If we want to reinvest signifiers like “progressive” with meaning and efficacy, we should first avoid adopting their common usage. Instead, we should critique this perverse usage and appropriate these terms according to our own purposes. In other words, after overcoming our cultural speech impediment, we appropriate the term “progressive” according to what we ourselves declare progress to be.
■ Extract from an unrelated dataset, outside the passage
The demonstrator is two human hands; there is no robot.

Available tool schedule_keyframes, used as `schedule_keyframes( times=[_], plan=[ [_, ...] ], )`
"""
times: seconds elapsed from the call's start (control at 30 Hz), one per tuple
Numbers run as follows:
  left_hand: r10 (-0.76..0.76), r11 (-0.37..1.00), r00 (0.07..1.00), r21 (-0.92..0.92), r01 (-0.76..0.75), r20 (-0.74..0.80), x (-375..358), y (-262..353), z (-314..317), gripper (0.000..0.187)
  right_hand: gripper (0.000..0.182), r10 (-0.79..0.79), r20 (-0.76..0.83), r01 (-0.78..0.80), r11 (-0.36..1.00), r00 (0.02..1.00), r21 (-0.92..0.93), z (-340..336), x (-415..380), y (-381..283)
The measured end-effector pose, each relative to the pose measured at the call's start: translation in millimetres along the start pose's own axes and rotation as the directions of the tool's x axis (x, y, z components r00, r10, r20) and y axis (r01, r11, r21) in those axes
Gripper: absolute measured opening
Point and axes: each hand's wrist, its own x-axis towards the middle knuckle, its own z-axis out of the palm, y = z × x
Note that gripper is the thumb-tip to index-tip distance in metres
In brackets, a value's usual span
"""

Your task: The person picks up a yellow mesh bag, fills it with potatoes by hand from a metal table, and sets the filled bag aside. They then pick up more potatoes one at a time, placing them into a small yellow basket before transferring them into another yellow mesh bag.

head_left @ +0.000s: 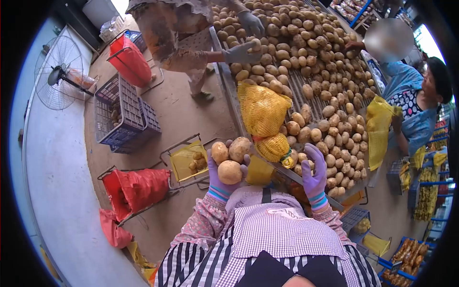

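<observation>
My left hand, in a purple glove, cups three potatoes in front of my apron, to the left of the sorting table. My right hand, also in a purple glove, is at the table's near edge, its thumb and fingers apart. Small potatoes lie close beside that hand, and I see none gripped in it. Between my hands and just beyond them, a filled yellow mesh bag lies on the table edge, its tied end towards me. Many loose potatoes cover the slatted table.
A co-worker's gloved hands handle potatoes at the far left side. Another person stands at right near a yellow mesh bag. On the left are crates, a red bag on a frame, and a fan.
</observation>
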Motion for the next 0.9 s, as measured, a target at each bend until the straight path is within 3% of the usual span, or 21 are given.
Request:
schedule_keyframes(
  times=[0.07, 0.13, 0.17, 0.23, 0.27, 0.33, 0.4, 0.47, 0.6, 0.7, 0.73, 0.8, 0.87, 0.9],
  plan=[
    [0.094, 0.995, 0.996, 0.035, -0.093, -0.010, -19.8, 33.8, -17.2, 0.062, 0.039, -0.007, 0.019, 0.006, 1.000, 1.000, 0.013, 8.4, 1.1, -2.1],
    [0.318, 0.942, 0.945, 0.141, -0.306, -0.071, -37.3, 76.2, -49.7, 0.064, 0.038, -0.018, 0.037, 0.017, 0.999, 0.999, 0.027, 14.7, 3.5, -5.9],
    [0.320, 0.941, 0.945, 0.139, -0.309, -0.072, -44.5, 100.5, -65.8, 0.064, 0.038, 0.008, 0.041, -0.011, 0.998, 0.999, 0.066, 17.0, 3.7, -6.3],
    [0.347, 0.937, 0.887, 0.155, -0.314, -0.305, -58.2, 147.0, -95.4, 0.071, 0.037, 0.044, 0.039, -0.049, 0.988, 0.998, 0.145, 22.7, 2.9, -5.3],
    [0.348, 0.937, 0.886, 0.152, -0.315, -0.307, -60.9, 159.9, -105.2, 0.071, 0.037, 0.045, 0.042, -0.050, 0.988, 0.998, 0.144, 25.2, 2.5, -3.0],
    [0.398, 0.893, 0.751, 0.411, -0.185, -0.526, -63.9, 181.1, -117.6, 0.080, 0.039, -0.028, 0.067, 0.020, 0.993, 0.997, 0.118, 27.5, 3.1, 2.4],
    [0.383, 0.885, 0.734, 0.451, -0.118, -0.561, -74.1, 187.3, -119.9, 0.076, 0.039, -0.045, 0.070, 0.041, 0.998, 0.997, 0.055, 25.4, 4.3, 7.6],
    [0.650, 0.728, 0.496, 0.659, -0.188, -0.576, -70.5, 179.7, -114.5, 0.068, 0.039, -0.047, 0.056, 0.048, 0.999, 0.997, -0.024, 21.6, 0.1, 17.6],
    [0.685, 0.650, 0.549, 0.743, -0.161, -0.480, -55.3, 158.2, -100.7, 0.058, 0.048, 0.139, 0.131, -0.057, 0.869, 0.982, -0.492, 4.2, -27.3, 63.2],
    [0.766, 0.430, 0.568, 0.896, -0.106, -0.301, -23.8, 112.4, -66.6, 0.045, 0.057, 0.226, 0.181, -0.071, 0.790, 0.957, -0.609, -0.5, -44.7, 87.2],
    [0.748, 0.425, 0.594, 0.901, -0.087, -0.295, -12.4, 93.5, -51.5, 0.045, 0.059, 0.240, 0.190, -0.065, 0.766, 0.952, -0.640, -1.0, -46.7, 93.2],
    [0.652, 0.172, 0.757, 0.981, -0.094, -0.042, 9.1, 57.4, -25.7, 0.039, 0.063, 0.316, 0.184, -0.119, 0.738, 0.931, -0.664, -4.1, -48.0, 113.9],
    [0.570, 0.082, 0.821, 0.992, -0.099, 0.035, 34.9, 15.7, -3.8, 0.036, 0.064, 0.299, 0.189, -0.102, 0.740, 0.935, -0.665, -12.3, -44.7, 129.0],
    [0.430, -0.031, 0.896, 0.994, -0.109, 0.112, 47.2, 0.3, 1.0, 0.036, 0.066, 0.302, 0.200, -0.084, 0.718, 0.932, -0.691, -16.7, -42.5, 142.9]
  ],
)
In this postmodern era, when the signifier has apparently lost all connection with the signified, it’s tempting to conclude that we have no hope of using language effectively (especially political language). But this conclusion overlooks the fact that words have the meaning that we invest in them in order to serve our individual and communal interests and concerns. Investigating the meaning of words not only improves our ability to communicate; it improves our ability to think, expanding our political horizons beyond the binary of liberal and conservative and into a whole field of potential political opinion, which might include socialism, to anarcho-syndicalism, to #BlackLivesMatter. That’d be what I’d call progress.